Prove that
a^(n) - b^(n) can be expressed as difference of two squares in the form of (c+a-b)^(2) - c^(2), if a^(n) - b^(n) is not of the form of 4t + 2 where t is a rational number.Here "c" is natural number.
2006-10-03 18:37:12 · 3 answers · asked by rajesh bhowmick 2 in Science & Mathematics ➔ Mathematics
the basic idea is that :
an odd number can be easily expressed as the difference of two squares... ( m = ((m+1)/2)^2 - ((m-1)/2)^2 )
it is not so with even numbers... even numbers of the forms 4x can be expressed as the difference of two squares... (eg: 32 = 6^2 - 2^2) ; this can be easily proved... [ if (p^2-q^2) is even, then both (p+q) and (p-q) have to be even...hence it is a multiple of 4 ]
since 4t+2 is an even number that is not a multiple of 4, this cannot be expressed as the difference of two squares....for the same reason explained above (cannot be split into product of two even numbers)

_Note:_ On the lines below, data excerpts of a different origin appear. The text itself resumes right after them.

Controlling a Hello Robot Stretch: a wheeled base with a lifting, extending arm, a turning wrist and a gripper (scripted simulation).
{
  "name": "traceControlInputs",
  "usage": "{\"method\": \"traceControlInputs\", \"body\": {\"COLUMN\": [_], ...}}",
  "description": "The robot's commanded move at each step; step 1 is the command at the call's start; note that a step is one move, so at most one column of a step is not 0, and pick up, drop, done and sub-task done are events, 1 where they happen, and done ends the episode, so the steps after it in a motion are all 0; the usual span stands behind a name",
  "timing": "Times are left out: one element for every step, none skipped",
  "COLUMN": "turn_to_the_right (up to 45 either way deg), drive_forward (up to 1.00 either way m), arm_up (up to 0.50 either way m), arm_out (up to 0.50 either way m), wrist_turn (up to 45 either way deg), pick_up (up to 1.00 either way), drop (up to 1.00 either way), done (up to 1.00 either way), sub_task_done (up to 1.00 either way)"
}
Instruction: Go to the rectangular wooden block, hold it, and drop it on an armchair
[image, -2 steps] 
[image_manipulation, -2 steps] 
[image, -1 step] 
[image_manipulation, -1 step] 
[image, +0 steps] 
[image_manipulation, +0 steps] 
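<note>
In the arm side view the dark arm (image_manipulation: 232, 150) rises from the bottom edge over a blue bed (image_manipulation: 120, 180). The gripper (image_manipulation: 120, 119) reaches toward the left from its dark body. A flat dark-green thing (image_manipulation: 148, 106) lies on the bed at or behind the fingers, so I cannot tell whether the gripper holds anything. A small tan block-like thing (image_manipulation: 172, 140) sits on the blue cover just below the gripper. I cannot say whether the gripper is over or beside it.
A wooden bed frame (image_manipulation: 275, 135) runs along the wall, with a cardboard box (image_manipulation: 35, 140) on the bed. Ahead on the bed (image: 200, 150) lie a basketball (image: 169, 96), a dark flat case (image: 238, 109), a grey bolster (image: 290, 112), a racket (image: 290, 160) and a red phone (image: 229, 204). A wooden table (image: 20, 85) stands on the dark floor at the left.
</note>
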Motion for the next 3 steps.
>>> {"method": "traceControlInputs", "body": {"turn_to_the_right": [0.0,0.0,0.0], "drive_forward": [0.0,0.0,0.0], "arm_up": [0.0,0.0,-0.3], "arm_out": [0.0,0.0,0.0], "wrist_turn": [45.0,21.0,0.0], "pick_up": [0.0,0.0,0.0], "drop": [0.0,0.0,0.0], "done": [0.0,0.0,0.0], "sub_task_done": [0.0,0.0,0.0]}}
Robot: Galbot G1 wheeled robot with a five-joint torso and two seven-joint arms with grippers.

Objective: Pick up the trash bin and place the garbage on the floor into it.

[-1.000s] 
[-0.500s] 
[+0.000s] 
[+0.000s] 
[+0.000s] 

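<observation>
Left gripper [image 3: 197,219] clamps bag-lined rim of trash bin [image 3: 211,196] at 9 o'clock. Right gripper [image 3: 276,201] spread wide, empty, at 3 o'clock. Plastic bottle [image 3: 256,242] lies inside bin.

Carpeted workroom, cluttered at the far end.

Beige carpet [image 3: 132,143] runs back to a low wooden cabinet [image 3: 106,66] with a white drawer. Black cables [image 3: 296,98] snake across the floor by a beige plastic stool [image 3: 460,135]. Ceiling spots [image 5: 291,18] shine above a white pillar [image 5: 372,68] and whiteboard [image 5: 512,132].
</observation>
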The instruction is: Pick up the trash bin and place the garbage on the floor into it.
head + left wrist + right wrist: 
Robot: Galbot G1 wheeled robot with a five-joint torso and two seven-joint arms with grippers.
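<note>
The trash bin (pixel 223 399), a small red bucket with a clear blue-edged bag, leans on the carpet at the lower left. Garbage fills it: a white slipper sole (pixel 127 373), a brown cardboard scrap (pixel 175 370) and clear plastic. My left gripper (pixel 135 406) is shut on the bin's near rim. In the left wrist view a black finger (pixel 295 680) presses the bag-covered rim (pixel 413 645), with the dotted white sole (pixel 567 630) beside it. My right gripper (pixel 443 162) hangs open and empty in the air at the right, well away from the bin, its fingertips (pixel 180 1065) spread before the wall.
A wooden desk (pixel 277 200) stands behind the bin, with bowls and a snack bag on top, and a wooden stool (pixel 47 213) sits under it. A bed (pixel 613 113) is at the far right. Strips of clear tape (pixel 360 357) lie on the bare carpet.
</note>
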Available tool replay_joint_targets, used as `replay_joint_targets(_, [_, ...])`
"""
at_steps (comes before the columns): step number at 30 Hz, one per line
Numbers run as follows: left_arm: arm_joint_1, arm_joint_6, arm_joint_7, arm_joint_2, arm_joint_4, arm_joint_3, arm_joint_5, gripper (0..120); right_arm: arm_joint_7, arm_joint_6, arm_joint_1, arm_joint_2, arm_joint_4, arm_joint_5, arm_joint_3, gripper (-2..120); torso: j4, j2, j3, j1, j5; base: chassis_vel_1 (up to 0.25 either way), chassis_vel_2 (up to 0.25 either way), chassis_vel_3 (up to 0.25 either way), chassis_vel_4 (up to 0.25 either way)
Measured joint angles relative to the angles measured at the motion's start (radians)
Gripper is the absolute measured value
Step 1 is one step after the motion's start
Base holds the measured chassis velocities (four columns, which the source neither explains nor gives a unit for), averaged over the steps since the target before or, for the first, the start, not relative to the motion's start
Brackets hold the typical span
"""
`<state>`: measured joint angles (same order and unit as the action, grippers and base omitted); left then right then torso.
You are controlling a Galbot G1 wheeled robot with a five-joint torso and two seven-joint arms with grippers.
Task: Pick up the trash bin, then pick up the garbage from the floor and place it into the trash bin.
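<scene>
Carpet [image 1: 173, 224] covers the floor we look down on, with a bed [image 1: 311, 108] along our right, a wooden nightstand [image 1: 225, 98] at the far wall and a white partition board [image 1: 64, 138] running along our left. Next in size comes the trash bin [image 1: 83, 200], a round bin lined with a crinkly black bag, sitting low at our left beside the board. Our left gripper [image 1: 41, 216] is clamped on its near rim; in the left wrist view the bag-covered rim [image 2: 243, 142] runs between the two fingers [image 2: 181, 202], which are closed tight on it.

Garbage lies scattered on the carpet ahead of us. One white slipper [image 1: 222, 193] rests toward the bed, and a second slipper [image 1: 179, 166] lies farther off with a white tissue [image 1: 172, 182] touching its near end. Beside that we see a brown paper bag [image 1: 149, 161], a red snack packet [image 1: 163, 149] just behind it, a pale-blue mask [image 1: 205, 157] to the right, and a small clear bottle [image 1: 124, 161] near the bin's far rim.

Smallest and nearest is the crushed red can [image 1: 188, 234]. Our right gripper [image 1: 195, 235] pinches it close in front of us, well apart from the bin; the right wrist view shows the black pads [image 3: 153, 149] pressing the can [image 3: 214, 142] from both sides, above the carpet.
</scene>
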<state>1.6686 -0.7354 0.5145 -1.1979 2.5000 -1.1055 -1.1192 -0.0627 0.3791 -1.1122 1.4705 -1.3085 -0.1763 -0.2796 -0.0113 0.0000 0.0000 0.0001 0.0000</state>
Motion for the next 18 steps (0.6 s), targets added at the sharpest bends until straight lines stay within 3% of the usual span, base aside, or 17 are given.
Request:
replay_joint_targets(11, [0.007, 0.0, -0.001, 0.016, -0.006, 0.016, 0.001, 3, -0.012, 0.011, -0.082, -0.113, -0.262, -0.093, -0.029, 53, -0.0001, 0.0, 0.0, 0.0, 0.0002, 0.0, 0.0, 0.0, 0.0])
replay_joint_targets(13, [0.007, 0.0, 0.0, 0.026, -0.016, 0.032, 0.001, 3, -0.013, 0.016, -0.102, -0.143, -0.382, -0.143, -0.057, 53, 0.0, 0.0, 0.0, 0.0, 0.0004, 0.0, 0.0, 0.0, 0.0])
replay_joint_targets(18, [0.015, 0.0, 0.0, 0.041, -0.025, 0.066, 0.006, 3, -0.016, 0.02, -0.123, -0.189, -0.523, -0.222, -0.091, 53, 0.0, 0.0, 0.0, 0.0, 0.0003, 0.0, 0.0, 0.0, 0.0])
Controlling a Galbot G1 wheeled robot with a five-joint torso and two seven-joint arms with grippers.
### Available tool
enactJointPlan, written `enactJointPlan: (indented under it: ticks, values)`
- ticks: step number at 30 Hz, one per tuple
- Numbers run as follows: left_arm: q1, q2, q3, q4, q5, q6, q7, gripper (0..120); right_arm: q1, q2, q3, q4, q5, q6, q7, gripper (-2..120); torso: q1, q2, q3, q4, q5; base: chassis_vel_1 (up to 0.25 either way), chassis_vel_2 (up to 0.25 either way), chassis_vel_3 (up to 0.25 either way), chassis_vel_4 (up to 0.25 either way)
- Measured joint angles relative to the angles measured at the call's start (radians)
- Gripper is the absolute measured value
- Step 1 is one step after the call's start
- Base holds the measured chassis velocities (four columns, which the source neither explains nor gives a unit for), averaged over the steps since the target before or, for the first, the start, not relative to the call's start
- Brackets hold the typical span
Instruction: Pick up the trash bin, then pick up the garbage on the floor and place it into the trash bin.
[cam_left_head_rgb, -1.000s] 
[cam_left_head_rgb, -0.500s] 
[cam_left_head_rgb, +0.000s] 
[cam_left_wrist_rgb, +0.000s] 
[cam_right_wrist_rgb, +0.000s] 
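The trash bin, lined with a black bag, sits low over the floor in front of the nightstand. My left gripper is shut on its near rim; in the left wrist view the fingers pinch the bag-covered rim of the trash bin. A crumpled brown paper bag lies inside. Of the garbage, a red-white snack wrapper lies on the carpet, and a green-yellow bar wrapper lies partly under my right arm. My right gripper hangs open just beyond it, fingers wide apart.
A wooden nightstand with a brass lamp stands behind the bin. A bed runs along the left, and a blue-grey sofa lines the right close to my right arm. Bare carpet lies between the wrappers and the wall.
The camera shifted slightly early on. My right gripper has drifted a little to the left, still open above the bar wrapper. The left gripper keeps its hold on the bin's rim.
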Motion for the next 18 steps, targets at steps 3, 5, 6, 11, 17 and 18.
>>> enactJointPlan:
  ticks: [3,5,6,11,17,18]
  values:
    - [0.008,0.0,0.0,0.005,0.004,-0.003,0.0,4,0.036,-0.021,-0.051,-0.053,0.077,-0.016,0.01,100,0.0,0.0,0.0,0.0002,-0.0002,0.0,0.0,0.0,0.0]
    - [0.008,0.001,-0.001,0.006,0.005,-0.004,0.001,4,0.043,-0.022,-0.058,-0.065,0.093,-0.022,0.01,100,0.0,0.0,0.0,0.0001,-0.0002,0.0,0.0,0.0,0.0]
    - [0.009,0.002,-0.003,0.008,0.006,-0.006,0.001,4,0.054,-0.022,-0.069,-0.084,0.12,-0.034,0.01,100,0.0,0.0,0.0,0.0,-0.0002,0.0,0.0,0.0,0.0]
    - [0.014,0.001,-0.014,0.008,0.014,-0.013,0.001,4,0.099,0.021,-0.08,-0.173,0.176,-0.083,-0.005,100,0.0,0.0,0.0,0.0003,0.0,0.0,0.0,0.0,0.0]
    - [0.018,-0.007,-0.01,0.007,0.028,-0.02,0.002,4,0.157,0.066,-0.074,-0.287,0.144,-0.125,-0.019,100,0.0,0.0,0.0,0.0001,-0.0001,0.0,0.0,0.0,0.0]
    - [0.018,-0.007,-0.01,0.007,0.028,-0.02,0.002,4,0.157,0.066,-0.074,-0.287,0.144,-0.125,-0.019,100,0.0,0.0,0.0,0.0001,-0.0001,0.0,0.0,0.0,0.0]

there are better proofs.... but i think this hits the point more directly!
2006-10-07 09:42:06 · answer #1 · answered by m s 3 · 0⤊ 0⤋
a^n-b^n is divisible by (a-b)
this is true because let f(a) = a^n-b^n
then f(b) = b^n-b^n = 0
so b is a zero of f(a).
so a-b is a factor
now (c+(a-b))^2 - c^2 = (c+a-b+c)(c+a-b-c)
= (2c+a-b))(a-b)
so (a-b) is a factor.
now we have to prove that other factor is more than this by even which will prove that c is natural number.
there are 2 cases
a and b both are odd
a^n is of the form 4n+1
b^n is of the form 4m+1
a^n-b^n dvisisible by 4
(a-b) is even if c is odd then given expression is odd so c is even
similarly we can prove when a is even b is odd
or both even
or a is odd b even
I think you mean t to be natural number
2006-10-04 03:33:15 · answer #2 · answered by Mein Hoon Na 7 · 2⤊ 0⤋
sorry I cant
2006-10-04 03:26:06 · answer #3 · answered by Anonymous · 0⤊ 2⤋